Through six inter-linked work packages, we will integrate historical and ecological approaches with applied health science and economic analysis. We will combine empirical data collection with modelling of existing data to deliver new understanding of how UK treescape management decisions are shaped and constrained by histories of land use and ownership, traditions of management, and changing expectations of treescapes.

We will contribute to the success of landscape-level treescapes in delivering UK policy objectives and providing public benefits by informing on how to balance these expected future benefits with risk and uncertainty in their delivery. The scale of policy ambitions means they can only be met through more coordinated management across different landowners. We will therefore explore analytically how management decisions for treescapes take account of the various ecological, socio-economic and cultural contexts to deliver a range of public benefits at landscape level, incorporating the interdependencies and potentially competing objectives of landowners. Our work will show how treescape decisions and collaboration between landowners can be influenced by different policy and regulatory mechanisms. In doing so, it will inform the design of government incentives for enhancing landscape-level collaborative management that will reduce uncertainty and enhance connectivity and benefits from treescapes in the future.

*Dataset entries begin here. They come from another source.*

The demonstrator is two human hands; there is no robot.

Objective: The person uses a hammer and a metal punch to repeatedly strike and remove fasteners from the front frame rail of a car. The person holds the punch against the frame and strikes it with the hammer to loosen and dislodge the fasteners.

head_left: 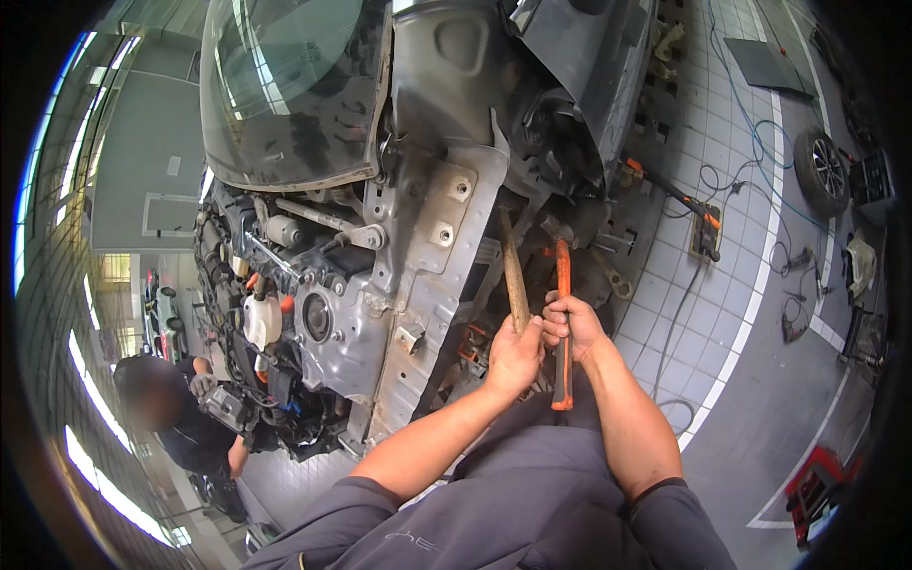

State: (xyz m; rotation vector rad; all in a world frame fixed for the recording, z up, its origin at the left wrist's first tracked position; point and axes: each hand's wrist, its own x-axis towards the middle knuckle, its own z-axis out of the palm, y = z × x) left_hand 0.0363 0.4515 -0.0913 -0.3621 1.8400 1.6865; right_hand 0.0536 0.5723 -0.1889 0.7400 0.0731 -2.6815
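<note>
My left hand (516, 359) is closed round the lower end of a worn wooden handle (514, 271). The handle's far end reaches into the dark gap beside the car's grey inner fender panel (432, 252), and what it carries there is hard to make out. Right beside it, my right hand (579, 328) grips a hammer (563, 275) by its orange handle, with the metal head up by the wheel-well opening and the handle's butt toward me. The two hands are close together, the fingers almost touching.
An exposed engine bay (285, 323) and windshield (290, 85) lie to the left. A person (180, 418) in dark clothes works at the car's front. On the tiled floor to the right are an orange-and-black tool (708, 233), cables, a wheel (822, 171) and a red stand (812, 489).
</note>
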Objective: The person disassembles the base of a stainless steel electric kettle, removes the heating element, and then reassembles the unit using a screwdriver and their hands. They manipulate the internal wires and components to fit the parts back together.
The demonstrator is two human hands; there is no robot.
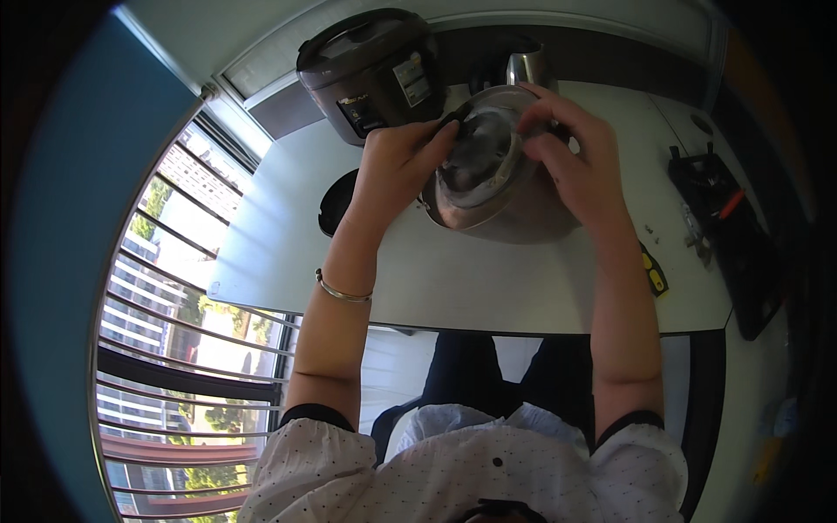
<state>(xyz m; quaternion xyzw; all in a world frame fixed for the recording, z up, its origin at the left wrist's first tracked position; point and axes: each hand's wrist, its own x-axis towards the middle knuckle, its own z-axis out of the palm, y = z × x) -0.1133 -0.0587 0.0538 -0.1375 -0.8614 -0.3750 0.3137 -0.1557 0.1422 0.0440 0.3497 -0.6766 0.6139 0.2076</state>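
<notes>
A round silvery metal vessel (471,213), which looks like a kettle body, is tilted on the table between my hands, its round end facing up toward me. My left hand (405,152) is closed on its left edge, with a black part between thumb and fingers. At the opposite edge, my right hand (571,139) has its fingers bent together in a pinch. They are slightly blurred, and what they hold, if anything, cannot be made out. Beside my left forearm lies a black round disc (336,202), partly hidden by the arm.
A dark rice cooker (370,78) stands at the back left, and a shiny metal container (526,63) behind the vessel. Small screws (651,234) and a yellow-and-black tool (652,272) lie right of my right forearm. Farther right is a black tool case (728,235). A barred window (192,349) is at left.
</notes>
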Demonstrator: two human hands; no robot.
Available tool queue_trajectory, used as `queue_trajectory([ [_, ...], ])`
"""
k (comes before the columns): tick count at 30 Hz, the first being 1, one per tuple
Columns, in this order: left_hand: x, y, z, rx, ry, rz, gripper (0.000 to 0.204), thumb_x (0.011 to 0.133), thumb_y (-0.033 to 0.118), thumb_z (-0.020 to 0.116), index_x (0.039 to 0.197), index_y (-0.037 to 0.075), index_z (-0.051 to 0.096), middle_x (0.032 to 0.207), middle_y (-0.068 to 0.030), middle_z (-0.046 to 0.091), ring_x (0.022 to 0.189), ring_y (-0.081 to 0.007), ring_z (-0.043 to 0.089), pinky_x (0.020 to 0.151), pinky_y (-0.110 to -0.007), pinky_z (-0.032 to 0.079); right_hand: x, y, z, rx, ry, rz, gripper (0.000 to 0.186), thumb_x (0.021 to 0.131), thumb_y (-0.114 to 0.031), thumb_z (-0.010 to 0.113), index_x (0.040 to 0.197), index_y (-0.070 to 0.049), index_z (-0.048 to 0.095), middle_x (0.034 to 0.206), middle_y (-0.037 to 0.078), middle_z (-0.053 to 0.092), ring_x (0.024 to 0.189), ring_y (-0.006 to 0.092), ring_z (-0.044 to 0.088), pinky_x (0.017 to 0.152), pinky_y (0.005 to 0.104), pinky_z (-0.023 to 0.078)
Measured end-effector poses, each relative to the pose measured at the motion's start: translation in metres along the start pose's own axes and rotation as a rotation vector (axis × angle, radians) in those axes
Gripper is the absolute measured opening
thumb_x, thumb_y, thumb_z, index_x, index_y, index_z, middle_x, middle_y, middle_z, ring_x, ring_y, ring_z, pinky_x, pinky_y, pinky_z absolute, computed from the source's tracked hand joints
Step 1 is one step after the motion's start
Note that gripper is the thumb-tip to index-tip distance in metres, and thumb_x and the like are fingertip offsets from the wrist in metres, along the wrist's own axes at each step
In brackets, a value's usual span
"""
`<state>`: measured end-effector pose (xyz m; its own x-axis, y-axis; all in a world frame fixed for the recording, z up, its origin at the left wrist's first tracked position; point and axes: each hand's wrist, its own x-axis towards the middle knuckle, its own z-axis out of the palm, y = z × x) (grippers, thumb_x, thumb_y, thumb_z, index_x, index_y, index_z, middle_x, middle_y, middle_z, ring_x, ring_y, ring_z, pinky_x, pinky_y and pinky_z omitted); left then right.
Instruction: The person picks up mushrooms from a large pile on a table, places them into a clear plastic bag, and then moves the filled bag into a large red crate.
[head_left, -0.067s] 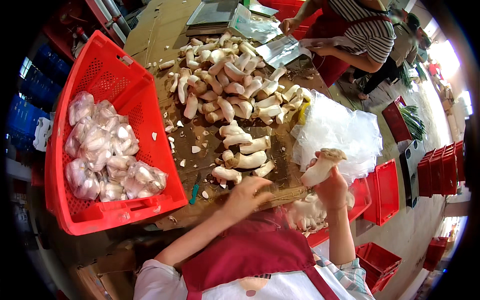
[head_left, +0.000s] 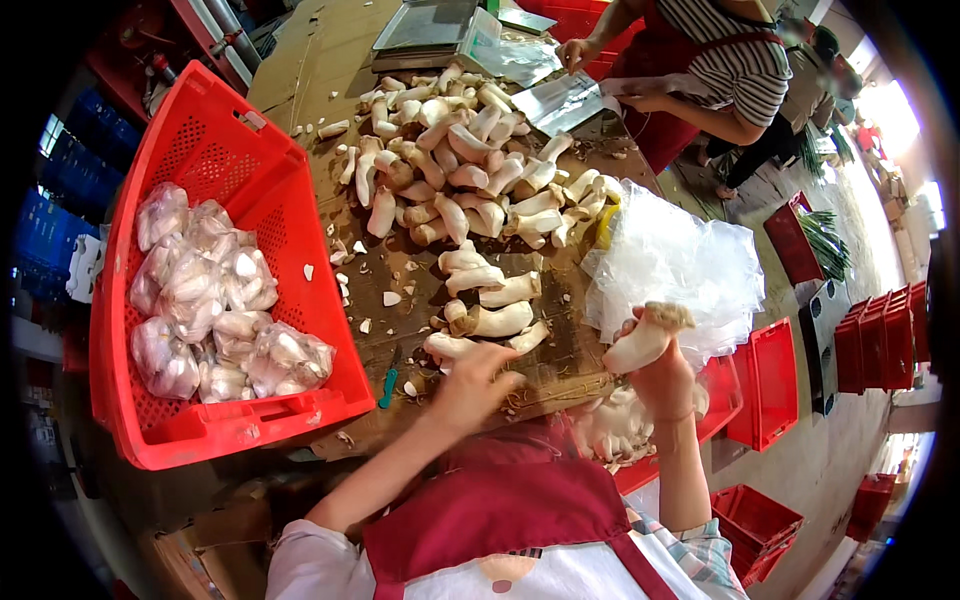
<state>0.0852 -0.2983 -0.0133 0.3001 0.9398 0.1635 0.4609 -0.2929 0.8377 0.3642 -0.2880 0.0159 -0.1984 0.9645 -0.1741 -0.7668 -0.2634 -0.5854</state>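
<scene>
Right hand (head_left: 662,388): fingers closed around a pale mushroom (head_left: 638,347), right of frame centre. Left hand (head_left: 470,388): lower centre, at the mushroom row (head_left: 502,320) on the surface (head_left: 556,362); finger grip cannot be determined.

The left hand (head_left: 472,385) covers part of the nearest mushroom (head_left: 445,346) on the table (head_left: 318,60); contact cannot be determined. Fingers of the right hand (head_left: 662,385) are partly concealed behind the held mushroom (head_left: 638,347). The right forearm (head_left: 682,465) obscures some loose mushrooms (head_left: 612,425) at near right. Co-worker (head_left: 735,60) at far right: head cut off by the view's far edge. Blue crates (head_left: 48,235) at left: shadowed, contents indiscernible. Bagged mushrooms (head_left: 195,285) at left: outlines blurred by plastic film.
</scene>
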Motion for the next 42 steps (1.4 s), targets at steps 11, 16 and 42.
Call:
queue_trajectory([
  [11,-0.021,-0.076,-0.028,0.727,0.074,0.192,0.050,0.066,0.004,0.066,0.114,0.008,0.053,0.108,-0.0106,0.050,0.107,-0.0293,0.048,0.093,-0.043,0.039,0.043,0.091,0.011,-1.951,-0.526,-0.608,0.027,0.067,-0.013,0.065,0.092,-0.009,0.054,0.091,0.004,0.058,0.090,0.0233,0.053,0.076,0.0345,0.043],
  [16,-0.035,-0.068,-0.033,0.127,0.193,-0.149,0.046,0.076,0.004,0.070,0.117,0.003,0.049,0.111,-0.0123,0.056,0.103,-0.0233,0.056,0.088,-0.036,0.046,0.067,0.119,-0.004,-2.199,-0.645,-0.710,0.017,0.077,-0.019,0.056,0.091,-0.010,0.051,0.091,0.003,0.055,0.088,0.0203,0.051,0.074,0.0323,0.041],
  [42,0.000,0.013,0.008,-0.673,-0.289,-0.326,0.039,0.090,0.015,0.062,0.125,0.002,0.053,0.114,-0.0084,0.062,0.102,-0.0174,0.060,0.089,-0.031,0.049,-0.030,-0.014,0.003,-1.992,0.116,-0.284,0.031,0.066,-0.012,0.071,0.090,-0.006,0.051,0.080,0.013,0.058,0.078,0.0351,0.057,0.069,0.0427,0.045],
])
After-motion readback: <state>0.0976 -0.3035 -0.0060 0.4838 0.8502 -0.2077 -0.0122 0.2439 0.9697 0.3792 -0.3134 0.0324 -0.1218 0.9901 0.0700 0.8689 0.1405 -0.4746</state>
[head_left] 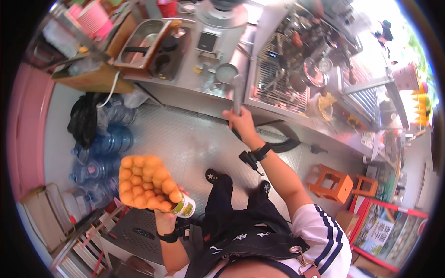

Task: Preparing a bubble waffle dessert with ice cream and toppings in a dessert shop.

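My left hand [168,218] is closed around a white and green paper cup [185,206] at the lower left. A golden bubble waffle [147,181] stands curled in the cup and spreads well above its rim. Out in front, beside the counter edge, my right hand [242,124] grips a long grey tool with a rounded upper end [238,90]; its exact kind does not show. Just beyond that tool, a round metal container [226,73] sits on the steel counter [185,84].
A large grey machine [218,28] and a waffle iron area with a metal rack [273,90] stand along the counter. Big blue water bottles [109,141] lie on the left. Orange stools [331,184] and a red-framed display cabinet [387,231] are at the right.
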Demonstrator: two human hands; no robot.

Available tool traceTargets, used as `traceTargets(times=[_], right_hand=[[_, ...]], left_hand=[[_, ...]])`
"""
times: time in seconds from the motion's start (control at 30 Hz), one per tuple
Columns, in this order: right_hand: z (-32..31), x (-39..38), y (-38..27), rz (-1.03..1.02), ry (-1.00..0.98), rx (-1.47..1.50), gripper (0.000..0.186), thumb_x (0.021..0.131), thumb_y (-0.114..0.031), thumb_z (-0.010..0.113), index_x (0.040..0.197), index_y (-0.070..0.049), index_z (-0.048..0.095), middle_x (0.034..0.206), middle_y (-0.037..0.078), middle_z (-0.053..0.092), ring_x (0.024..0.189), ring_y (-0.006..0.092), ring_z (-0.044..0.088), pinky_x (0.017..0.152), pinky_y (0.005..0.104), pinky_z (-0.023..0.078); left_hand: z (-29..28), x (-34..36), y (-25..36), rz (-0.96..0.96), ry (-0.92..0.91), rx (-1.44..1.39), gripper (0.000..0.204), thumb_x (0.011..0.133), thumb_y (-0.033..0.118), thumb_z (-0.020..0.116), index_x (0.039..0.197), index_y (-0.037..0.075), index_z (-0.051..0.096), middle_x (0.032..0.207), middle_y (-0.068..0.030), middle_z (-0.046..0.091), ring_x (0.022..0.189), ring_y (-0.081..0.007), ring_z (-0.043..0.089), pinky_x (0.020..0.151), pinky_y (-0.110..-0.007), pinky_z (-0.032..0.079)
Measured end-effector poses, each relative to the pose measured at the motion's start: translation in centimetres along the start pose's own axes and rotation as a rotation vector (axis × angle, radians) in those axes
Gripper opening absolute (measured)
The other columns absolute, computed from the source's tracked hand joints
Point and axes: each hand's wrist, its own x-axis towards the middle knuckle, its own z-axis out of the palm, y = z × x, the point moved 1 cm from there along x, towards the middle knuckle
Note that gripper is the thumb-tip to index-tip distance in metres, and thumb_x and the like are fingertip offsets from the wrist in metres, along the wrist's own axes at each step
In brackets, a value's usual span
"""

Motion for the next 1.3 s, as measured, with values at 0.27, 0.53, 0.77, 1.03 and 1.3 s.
traceTargets(times=[0.27,0.53,0.77,1.03,1.3], right_hand=[[-20.4,-0.4,7.6,-0.73,-0.203,-1.491,0.016,0.066,-0.017,0.066,0.075,-0.005,0.059,0.081,0.013,0.06,0.086,0.0341,0.057,0.079,0.0451,0.045],[-29.8,3.3,10.5,-0.66,-0.021,-2.085,0.016,0.075,-0.013,0.055,0.079,-0.003,0.067,0.088,0.016,0.064,0.093,0.0298,0.059,0.083,0.0407,0.045],[-25.1,-6.1,14.1,-0.428,0.054,-1.968,0.014,0.076,-0.014,0.054,0.074,-0.005,0.065,0.076,0.015,0.061,0.083,0.0263,0.057,0.074,0.0367,0.045],[-24.4,-26.0,14.6,0.434,0.396,-0.463,0.016,0.071,-0.015,0.062,0.076,0.0,0.059,0.075,0.019,0.062,0.072,0.0343,0.062,0.06,0.0424,0.048],[-42.0,-34.6,23.1,0.492,1.206,-0.665,0.029,0.075,-0.012,0.065,0.099,-0.005,0.051,0.075,0.023,0.062,0.075,0.0437,0.063,0.06,0.0479,0.048]], left_hand=[[1.9,-0.7,-4.4,-0.055,0.046,0.04,0.092,0.062,0.033,0.085,0.137,0.012,0.038,0.14,-0.0064,0.041,0.111,-0.0273,0.051,0.088,-0.046,0.05],[7.2,0.8,-11.5,-0.167,0.017,0.083,0.081,0.062,0.027,0.084,0.129,0.007,0.043,0.119,-0.0098,0.05,0.11,-0.0281,0.051,0.091,-0.045,0.048],[12.6,2.9,-15.1,-0.203,-0.231,0.085,0.092,0.056,0.025,0.086,0.133,0.012,0.038,0.129,-0.0043,0.039,0.103,-0.0274,0.051,0.083,-0.045,0.048],[15.8,8.1,-19.8,-0.539,-0.602,0.216,0.083,0.061,0.027,0.087,0.126,0.005,0.04,0.116,-0.0136,0.049,0.103,-0.0282,0.052,0.087,-0.043,0.046],[18.3,14.8,-32.1,-0.984,-0.897,0.232,0.084,0.06,0.033,0.085,0.126,0.003,0.044,0.115,-0.0145,0.051,0.104,-0.0286,0.054,0.09,-0.041,0.046]])
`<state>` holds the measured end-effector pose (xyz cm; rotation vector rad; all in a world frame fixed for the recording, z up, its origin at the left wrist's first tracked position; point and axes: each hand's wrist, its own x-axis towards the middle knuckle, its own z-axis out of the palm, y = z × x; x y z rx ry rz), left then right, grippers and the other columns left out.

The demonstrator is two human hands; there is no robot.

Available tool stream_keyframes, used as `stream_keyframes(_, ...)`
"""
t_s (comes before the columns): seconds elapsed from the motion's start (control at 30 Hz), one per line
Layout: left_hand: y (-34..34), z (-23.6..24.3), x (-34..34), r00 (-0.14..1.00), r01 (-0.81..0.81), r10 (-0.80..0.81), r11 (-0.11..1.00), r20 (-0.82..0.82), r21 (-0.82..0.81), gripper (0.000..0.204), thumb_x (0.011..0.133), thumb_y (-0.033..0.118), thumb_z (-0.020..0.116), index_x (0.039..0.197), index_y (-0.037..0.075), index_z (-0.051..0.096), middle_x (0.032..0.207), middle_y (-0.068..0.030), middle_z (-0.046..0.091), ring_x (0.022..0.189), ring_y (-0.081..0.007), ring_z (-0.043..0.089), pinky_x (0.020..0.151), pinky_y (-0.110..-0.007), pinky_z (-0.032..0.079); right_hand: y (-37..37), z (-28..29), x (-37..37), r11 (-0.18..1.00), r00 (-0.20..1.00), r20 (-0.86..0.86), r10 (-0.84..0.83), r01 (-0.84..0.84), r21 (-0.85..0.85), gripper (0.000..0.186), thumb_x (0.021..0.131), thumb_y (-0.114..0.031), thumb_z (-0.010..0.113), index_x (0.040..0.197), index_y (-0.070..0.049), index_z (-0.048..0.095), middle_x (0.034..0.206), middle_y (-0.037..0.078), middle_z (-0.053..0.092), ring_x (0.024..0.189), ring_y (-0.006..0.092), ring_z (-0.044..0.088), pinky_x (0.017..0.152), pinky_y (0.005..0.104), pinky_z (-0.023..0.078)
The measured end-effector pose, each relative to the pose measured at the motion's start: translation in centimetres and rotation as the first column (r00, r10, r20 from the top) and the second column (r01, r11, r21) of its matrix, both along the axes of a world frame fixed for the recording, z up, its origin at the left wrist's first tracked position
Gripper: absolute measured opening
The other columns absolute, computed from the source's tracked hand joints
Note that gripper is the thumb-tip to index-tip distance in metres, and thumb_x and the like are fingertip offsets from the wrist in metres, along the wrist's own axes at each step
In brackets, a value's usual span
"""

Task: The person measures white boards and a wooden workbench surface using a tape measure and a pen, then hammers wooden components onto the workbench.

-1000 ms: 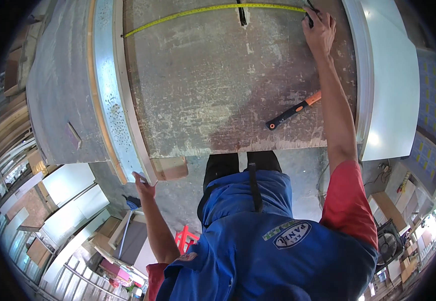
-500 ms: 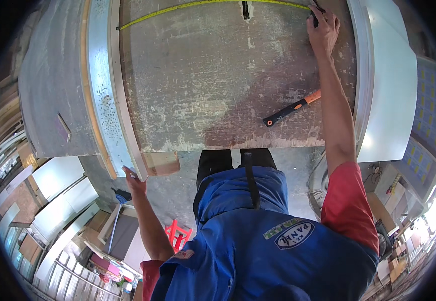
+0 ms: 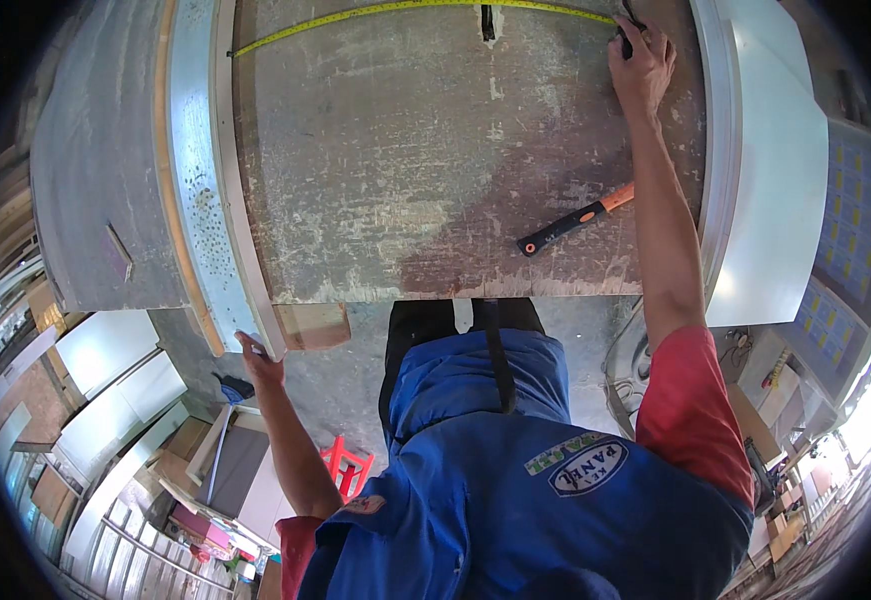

Our project will work closely with stakeholders in the case study sites and at UK level, involving them in co-designing our research process and co-developing outputs. These outputs will include a multi-component toolkit, which will include policy-type briefs, historical narratives, illustrative case studies, links to local walks on the Go Jauntly app that highlight histories, biodiversity and connectedness, and an analytical decision support tool for visioning the synergies and trade-offs between different benefits within a treescape 'portfolio'. The toolkit will inform policy-makers, local authorities, rural communities and private owners on treescape management for public benefits.

Our project addresses all three themes of the Future of UK Treescapes programme, and will lead to recommendations for managing current treescapes, and creating future ones, that are biodiverse and resilient, and can deliver a wide range of economic and societal benefits for current and future generations.